Start of Block

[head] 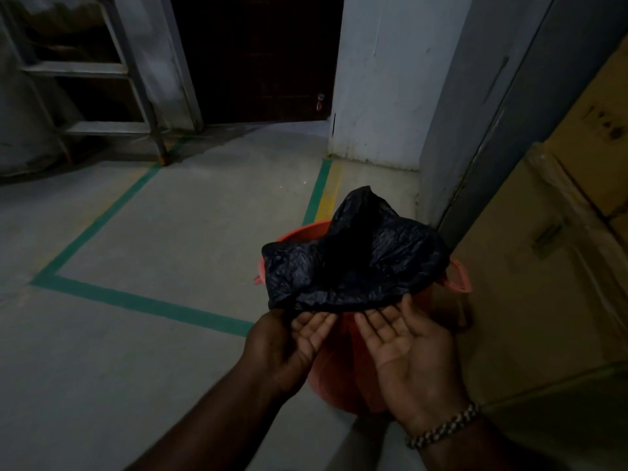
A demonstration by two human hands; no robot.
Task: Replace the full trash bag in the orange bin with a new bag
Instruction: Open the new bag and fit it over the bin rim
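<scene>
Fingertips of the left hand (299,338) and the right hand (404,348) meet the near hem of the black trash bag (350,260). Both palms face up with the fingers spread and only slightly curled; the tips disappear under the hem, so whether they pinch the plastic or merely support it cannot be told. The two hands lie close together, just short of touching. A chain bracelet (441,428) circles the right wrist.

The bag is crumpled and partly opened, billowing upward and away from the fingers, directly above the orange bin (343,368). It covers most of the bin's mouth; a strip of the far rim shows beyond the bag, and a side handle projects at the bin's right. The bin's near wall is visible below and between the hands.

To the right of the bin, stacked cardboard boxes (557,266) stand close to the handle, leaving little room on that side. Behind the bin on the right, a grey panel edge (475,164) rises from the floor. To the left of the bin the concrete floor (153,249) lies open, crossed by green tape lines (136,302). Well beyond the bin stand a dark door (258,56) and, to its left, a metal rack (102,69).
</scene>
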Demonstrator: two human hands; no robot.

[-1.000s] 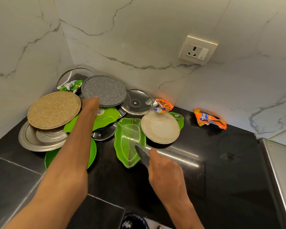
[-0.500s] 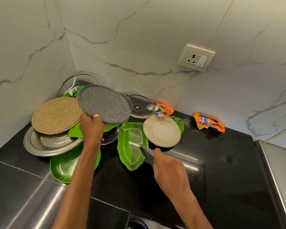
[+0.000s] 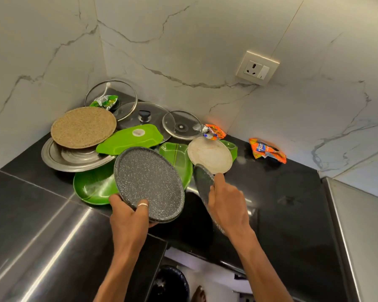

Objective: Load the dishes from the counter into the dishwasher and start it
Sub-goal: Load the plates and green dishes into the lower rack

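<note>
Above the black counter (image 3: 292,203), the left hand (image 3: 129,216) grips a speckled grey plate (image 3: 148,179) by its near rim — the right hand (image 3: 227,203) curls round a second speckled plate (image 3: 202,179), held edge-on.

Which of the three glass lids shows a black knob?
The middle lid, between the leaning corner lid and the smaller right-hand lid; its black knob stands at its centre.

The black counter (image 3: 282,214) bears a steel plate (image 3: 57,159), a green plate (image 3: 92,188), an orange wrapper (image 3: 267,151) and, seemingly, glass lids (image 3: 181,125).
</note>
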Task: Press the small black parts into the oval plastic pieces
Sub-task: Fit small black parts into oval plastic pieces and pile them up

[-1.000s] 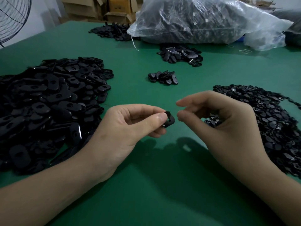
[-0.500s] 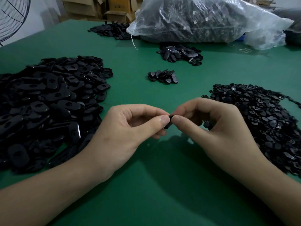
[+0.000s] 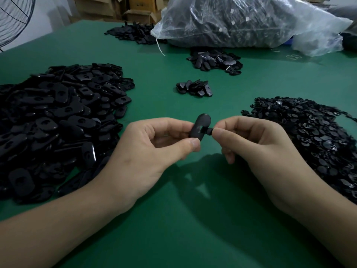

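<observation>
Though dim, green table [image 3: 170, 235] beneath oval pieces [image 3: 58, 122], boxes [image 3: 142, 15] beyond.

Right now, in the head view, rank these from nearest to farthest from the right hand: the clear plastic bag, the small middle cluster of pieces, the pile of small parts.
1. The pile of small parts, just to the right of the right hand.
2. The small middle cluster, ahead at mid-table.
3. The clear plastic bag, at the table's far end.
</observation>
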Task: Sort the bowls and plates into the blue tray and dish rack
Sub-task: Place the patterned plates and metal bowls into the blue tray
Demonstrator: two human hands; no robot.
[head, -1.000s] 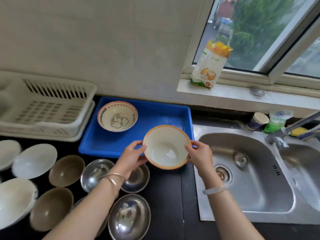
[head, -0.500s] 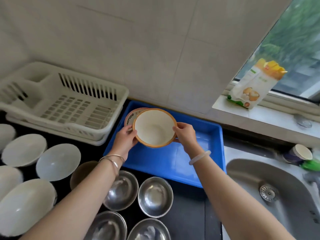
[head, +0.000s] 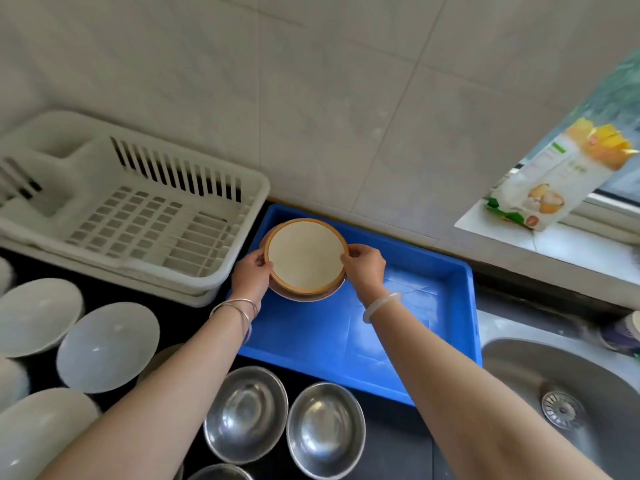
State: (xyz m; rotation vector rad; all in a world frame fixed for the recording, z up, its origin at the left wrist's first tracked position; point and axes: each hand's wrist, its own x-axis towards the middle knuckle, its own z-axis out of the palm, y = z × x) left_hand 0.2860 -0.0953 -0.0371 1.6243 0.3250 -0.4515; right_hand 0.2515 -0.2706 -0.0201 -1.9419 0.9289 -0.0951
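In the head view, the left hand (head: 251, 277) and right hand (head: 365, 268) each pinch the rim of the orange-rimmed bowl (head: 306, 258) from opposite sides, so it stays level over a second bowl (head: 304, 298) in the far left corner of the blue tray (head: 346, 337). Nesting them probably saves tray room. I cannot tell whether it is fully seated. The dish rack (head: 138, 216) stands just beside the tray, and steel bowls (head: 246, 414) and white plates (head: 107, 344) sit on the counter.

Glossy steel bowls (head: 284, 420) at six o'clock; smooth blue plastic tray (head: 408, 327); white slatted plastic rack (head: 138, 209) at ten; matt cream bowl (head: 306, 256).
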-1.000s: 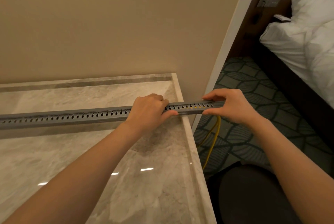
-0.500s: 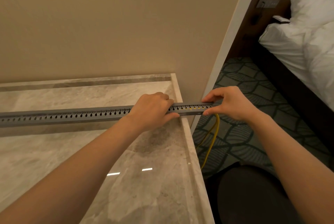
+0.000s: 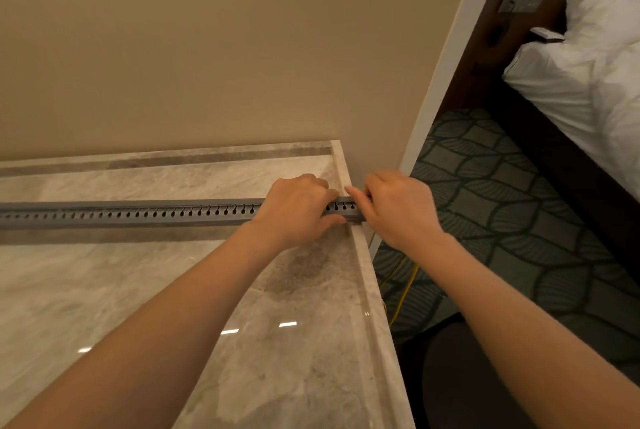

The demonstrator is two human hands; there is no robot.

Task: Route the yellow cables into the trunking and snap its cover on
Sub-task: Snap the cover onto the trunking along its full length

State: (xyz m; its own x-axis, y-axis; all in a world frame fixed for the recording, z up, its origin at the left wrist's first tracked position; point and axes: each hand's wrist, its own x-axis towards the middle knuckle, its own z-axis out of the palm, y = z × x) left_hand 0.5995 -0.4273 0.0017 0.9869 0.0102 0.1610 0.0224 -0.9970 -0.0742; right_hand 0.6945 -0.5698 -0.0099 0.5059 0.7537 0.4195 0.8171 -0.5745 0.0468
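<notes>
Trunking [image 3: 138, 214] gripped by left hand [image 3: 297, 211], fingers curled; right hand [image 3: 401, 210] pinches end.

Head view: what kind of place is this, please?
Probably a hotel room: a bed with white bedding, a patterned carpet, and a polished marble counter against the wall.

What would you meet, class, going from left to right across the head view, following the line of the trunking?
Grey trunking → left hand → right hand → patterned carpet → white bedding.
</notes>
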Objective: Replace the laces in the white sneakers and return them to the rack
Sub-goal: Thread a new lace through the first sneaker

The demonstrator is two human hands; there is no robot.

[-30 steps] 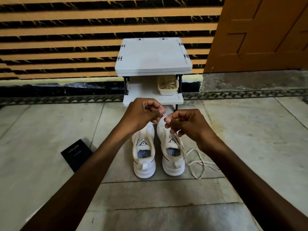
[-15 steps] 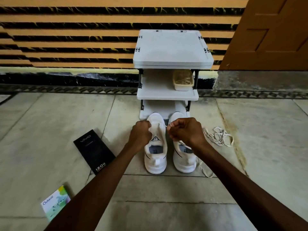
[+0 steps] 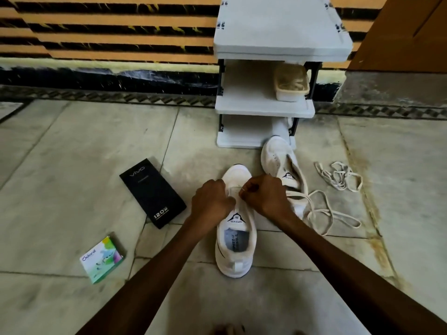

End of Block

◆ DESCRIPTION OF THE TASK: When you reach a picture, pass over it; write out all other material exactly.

◆ REPLY TO THE TASK:
[head] 
A demonstration by two human hands; no robot.
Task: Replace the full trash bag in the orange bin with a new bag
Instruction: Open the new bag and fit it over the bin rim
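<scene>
Fingertips of the left hand (299,338) and the right hand (404,348) meet the near hem of the black trash bag (350,260). Both palms face up with the fingers spread and only slightly curled; the tips disappear under the hem, so whether they pinch the plastic or merely support it cannot be told. The two hands lie close together, just short of touching. A chain bracelet (441,428) circles the right wrist.

The bag is crumpled and partly opened, billowing upward and away from the fingers, directly above the orange bin (343,368). It covers most of the bin's mouth; a strip of the far rim shows beyond the bag, and a side handle projects at the bin's right. The bin's near wall is visible below and between the hands.

To the right of the bin, stacked cardboard boxes (557,266) stand close to the handle, leaving little room on that side. Behind the bin on the right, a grey panel edge (475,164) rises from the floor. To the left of the bin the concrete floor (153,249) lies open, crossed by green tape lines (136,302). Well beyond the bin stand a dark door (258,56) and, to its left, a metal rack (102,69).
</scene>
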Demonstrator: two human hands; no robot.

[-1.000s] 
[-0.500s] 
[+0.000s] 

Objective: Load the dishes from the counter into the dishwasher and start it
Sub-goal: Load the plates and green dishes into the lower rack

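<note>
Above the black counter (image 3: 292,203), the left hand (image 3: 129,216) grips a speckled grey plate (image 3: 148,179) by its near rim — the right hand (image 3: 227,203) curls round a second speckled plate (image 3: 202,179), held edge-on.

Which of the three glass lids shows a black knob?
The middle lid, between the leaning corner lid and the smaller right-hand lid; its black knob stands at its centre.

The black counter (image 3: 282,214) bears a steel plate (image 3: 57,159), a green plate (image 3: 92,188), an orange wrapper (image 3: 267,151) and, seemingly, glass lids (image 3: 181,125).
</note>
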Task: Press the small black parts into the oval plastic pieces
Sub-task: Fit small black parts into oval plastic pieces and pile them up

[-1.000s] 
[-0.500s] 
[+0.000s] 

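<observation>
Though dim, green table [image 3: 170, 235] beneath oval pieces [image 3: 58, 122], boxes [image 3: 142, 15] beyond.

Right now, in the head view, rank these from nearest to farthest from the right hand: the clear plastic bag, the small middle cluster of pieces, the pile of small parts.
1. The pile of small parts, just to the right of the right hand.
2. The small middle cluster, ahead at mid-table.
3. The clear plastic bag, at the table's far end.
</observation>
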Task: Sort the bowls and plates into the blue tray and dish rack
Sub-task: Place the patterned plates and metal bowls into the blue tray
Demonstrator: two human hands; no robot.
[head, -1.000s] 
[head, -0.500s] 
[head, +0.000s] 
State: (xyz m; rotation vector rad; all in a world frame fixed for the recording, z up, its origin at the left wrist's first tracked position; point and axes: each hand's wrist, its own x-axis towards the middle knuckle, its own z-axis out of the palm, y = z × x) left_hand 0.2860 -0.0953 -0.0371 1.6243 0.3250 -0.4515; right_hand 0.2515 -0.2706 -0.0201 -1.9419 0.9289 -0.0951
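In the head view, the left hand (head: 251, 277) and right hand (head: 365, 268) each pinch the rim of the orange-rimmed bowl (head: 306, 258) from opposite sides, so it stays level over a second bowl (head: 304, 298) in the far left corner of the blue tray (head: 346, 337). Nesting them probably saves tray room. I cannot tell whether it is fully seated. The dish rack (head: 138, 216) stands just beside the tray, and steel bowls (head: 246, 414) and white plates (head: 107, 344) sit on the counter.

Glossy steel bowls (head: 284, 420) at six o'clock; smooth blue plastic tray (head: 408, 327); white slatted plastic rack (head: 138, 209) at ten; matt cream bowl (head: 306, 256).
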-1.000s: 
-0.500s: 
+0.000s: 

The demonstrator is two human hands; there is no robot.

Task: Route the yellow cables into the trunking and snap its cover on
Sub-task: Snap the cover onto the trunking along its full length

State: (xyz m; its own x-axis, y-axis; all in a world frame fixed for the recording, z up, its origin at the left wrist's first tracked position; point and axes: each hand's wrist, its own x-axis towards the middle knuckle, its own z-axis out of the palm, y = z × x) left_hand 0.5995 -0.4273 0.0017 0.9869 0.0102 0.1610 0.0224 -0.9970 -0.0742; right_hand 0.6945 -0.5698 -0.0099 0.5059 0.7537 0.4195 0.8171 -0.5745 0.0468
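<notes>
Trunking [image 3: 138, 214] gripped by left hand [image 3: 297, 211], fingers curled; right hand [image 3: 401, 210] pinches end.

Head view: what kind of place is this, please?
Probably a hotel room: a bed with white bedding, a patterned carpet, and a polished marble counter against the wall.

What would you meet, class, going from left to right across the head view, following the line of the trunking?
Grey trunking → left hand → right hand → patterned carpet → white bedding.
</notes>
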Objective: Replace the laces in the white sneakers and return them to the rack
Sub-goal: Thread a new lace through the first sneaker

The demonstrator is two human hands; there is no robot.

[-30 steps] 
[-15 steps] 
[+0 steps] 

The work is done, and the output is complete.